Environmental criteria are used to define exceptional aspects or characteristics that are specific to the environment. This section intends to address nuances of adversary behavior that may vary, depending on the environment’s technology deployment or operations. For example, techniques that do not align with common best practices in IaaS — automated provisioning, scaling and data recovery — are excluded. 

Operational criteria are used to determine if the collection will include techniques based on functional characteristics such as how the system is intended to operate. 

Mature organizations can consume STIX bundles, though for many organizations ramping up in cloud security, it’s necessary to have an easier way to consume the Defending IaaS Matrix.

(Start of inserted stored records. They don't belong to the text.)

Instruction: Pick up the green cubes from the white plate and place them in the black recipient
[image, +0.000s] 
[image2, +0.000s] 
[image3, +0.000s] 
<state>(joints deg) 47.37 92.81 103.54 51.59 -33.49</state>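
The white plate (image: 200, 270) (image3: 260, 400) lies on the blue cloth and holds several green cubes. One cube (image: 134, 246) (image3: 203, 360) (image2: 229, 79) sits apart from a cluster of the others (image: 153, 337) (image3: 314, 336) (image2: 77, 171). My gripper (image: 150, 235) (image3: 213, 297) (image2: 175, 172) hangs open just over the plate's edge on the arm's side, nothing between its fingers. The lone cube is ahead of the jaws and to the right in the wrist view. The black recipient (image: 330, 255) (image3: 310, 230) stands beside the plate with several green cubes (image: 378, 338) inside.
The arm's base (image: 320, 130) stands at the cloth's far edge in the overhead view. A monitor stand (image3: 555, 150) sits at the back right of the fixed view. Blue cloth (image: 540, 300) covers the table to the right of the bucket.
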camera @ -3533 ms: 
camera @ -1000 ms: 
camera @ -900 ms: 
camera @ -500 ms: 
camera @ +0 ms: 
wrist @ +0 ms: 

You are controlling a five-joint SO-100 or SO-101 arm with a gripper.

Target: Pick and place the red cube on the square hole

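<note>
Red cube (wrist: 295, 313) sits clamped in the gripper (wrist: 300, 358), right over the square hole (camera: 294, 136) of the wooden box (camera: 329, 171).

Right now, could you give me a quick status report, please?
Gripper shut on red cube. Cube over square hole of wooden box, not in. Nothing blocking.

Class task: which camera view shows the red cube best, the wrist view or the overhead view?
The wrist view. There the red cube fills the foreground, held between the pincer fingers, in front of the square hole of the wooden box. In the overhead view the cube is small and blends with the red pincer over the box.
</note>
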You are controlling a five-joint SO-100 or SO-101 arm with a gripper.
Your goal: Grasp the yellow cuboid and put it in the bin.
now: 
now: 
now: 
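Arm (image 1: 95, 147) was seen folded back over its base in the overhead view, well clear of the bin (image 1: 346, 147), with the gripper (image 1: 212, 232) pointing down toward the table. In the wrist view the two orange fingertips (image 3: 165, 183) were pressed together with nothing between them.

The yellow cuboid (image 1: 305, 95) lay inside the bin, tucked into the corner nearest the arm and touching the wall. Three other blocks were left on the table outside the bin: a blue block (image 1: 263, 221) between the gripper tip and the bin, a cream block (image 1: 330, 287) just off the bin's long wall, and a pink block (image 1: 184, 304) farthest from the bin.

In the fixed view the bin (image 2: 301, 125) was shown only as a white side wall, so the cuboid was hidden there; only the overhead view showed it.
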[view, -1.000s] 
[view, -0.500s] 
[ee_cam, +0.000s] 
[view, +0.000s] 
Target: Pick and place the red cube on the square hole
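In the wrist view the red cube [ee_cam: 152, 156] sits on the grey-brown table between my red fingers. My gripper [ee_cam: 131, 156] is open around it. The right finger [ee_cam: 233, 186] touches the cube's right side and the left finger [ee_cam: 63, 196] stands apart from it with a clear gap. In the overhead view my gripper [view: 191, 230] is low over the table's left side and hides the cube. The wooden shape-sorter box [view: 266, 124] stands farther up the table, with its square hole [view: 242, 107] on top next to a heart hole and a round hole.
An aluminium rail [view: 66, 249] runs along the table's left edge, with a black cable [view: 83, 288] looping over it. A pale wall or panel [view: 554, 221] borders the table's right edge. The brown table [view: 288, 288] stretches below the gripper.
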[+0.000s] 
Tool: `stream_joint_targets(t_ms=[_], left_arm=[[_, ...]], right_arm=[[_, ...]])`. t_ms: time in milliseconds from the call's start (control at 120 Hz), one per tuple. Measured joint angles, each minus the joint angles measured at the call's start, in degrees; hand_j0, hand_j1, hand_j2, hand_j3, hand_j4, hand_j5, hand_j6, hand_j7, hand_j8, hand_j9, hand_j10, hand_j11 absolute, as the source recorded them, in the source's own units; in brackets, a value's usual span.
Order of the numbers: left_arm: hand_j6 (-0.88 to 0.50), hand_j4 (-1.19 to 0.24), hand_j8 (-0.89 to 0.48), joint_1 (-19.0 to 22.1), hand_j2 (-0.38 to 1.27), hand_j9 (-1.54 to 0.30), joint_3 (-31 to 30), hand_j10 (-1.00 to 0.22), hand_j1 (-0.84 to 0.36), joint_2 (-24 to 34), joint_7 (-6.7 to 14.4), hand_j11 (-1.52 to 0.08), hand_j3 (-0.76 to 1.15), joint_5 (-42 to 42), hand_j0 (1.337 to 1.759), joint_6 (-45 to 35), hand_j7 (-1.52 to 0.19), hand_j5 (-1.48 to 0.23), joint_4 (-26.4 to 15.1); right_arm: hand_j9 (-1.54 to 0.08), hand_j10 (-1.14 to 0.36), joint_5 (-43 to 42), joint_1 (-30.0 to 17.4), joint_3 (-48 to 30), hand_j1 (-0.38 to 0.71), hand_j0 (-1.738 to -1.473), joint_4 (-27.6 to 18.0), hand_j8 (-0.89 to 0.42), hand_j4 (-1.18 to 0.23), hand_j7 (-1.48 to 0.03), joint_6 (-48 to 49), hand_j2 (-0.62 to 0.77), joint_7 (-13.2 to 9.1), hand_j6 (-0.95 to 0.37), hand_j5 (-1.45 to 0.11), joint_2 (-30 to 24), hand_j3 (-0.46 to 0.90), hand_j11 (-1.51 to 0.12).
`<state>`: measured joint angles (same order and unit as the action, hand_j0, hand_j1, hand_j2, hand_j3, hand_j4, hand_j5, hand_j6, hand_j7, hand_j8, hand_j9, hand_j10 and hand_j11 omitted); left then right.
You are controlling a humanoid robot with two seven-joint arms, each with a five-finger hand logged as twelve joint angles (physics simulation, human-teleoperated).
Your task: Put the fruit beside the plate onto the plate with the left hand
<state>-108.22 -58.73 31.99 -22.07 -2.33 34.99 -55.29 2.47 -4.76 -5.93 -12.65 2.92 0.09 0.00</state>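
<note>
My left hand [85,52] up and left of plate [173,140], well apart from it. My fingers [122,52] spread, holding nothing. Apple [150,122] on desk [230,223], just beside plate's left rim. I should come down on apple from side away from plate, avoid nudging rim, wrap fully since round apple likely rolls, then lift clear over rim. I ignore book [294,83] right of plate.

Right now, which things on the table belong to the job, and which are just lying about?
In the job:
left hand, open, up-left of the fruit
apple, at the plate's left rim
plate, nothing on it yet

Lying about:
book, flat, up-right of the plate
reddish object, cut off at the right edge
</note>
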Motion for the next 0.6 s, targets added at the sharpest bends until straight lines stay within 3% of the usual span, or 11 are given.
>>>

With the feedback from CrowdStrike and other participants, MITRE hosted an instance of ATT&CK Navigator for the Defending IaaS Matrix. Figure 2 shows the initial layer “DIWA” present alongside Enterprise, Mobile and ICS layers. Once “DIWA” is selected, the Defending IaaS Matrix opens as a layer as shown in Figure 3. Here, with the help of ATT&CK Navigator, the layer can be further customized to the organization’s technology stack and needs in order to focus on the most important aspects of defending against adversaries.

Figure 2. MITRE ATT&CK Navigator layer DIWA — Defending IaaS with ATT&CK

Figure 3. Matrix Defending IaaS with ATT&CK — 277 techniques (click to enlarge)

Tools to Help with Adoption of MITRE ATT&CK Framework

To address increasing requirements and community interest, MITRE has released multiple tools to expand the adoption of the ATT&CK framework. With continuous feedback from CrowdStrike, other research participants and community members, MITRE released a new version of the following tools, delivering numerous improvements, features and ways to track adversary kill chains.

ATT&CK Workbench

ATT&CK Workbench is the self-hosted tool that allows adding, customizing and exporting the collection of techniques. Workbench can ingest a collection as a STIX bundle from a provider like MITRE. The tool allows the creation of a collection tailored to the organization’s needs from scratch or the modification of existing collections as needed to match an organization’s technology stack.


The ATT&CK Flow tool can be used to build a graphical representation of attacker behavior and sequence of events. This can help an organization analyze an attack in detail and create its own representation of malicious behavior used by adversaries. Doing so supports incident response work and allows for a deep dive into a malicious campaign.

CrowdStrike’s Ongoing Commitment to MITRE and Cybersecurity Leadership

CrowdStrike continues to deepen its commitment to the industry through our work with MITRE Engenuity. The market-leading Falcon platform achieved the highest detection coverage in the first-ever closed-book MITRE ATT&CK Evaluations for Security Service Providers, achieving 99% detection coverage by conclusively reporting 75 of the 76 adversary techniques.  

CrowdStrike also recently became a Research Partner in the MITRE Engenuity Center for Threat-Informed Defense, deepening our commitment in working with ecosystem partners to advance cybersecurity research in the public interest.